What is required: Set down the lines below, exactly, starting at the one that contains "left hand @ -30" and stopping at the last line, inclusive. Omit pictures.

####

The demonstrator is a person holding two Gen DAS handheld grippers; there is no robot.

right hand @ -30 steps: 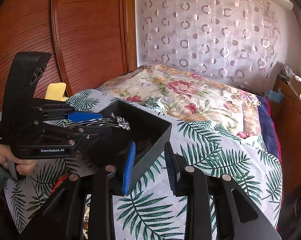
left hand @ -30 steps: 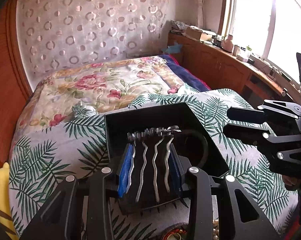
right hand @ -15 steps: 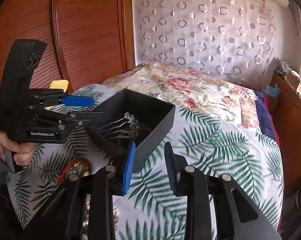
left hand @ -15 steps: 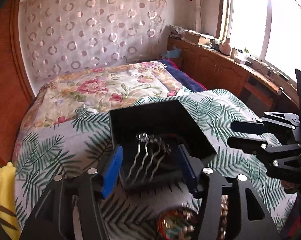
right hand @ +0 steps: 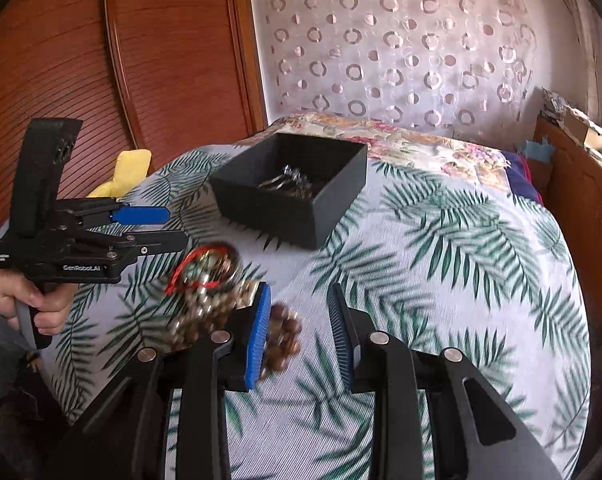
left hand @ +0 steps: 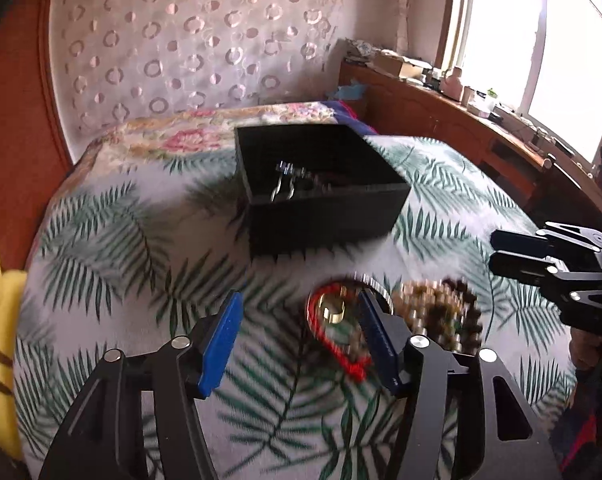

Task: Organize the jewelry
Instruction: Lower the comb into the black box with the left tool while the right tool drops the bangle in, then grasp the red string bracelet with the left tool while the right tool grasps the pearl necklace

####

Response for this exercise:
left hand @ -30 steps: 
right hand @ -15 steps: 
left hand @ -15 steps: 
right hand @ +0 steps: 
left hand @ +0 steps: 

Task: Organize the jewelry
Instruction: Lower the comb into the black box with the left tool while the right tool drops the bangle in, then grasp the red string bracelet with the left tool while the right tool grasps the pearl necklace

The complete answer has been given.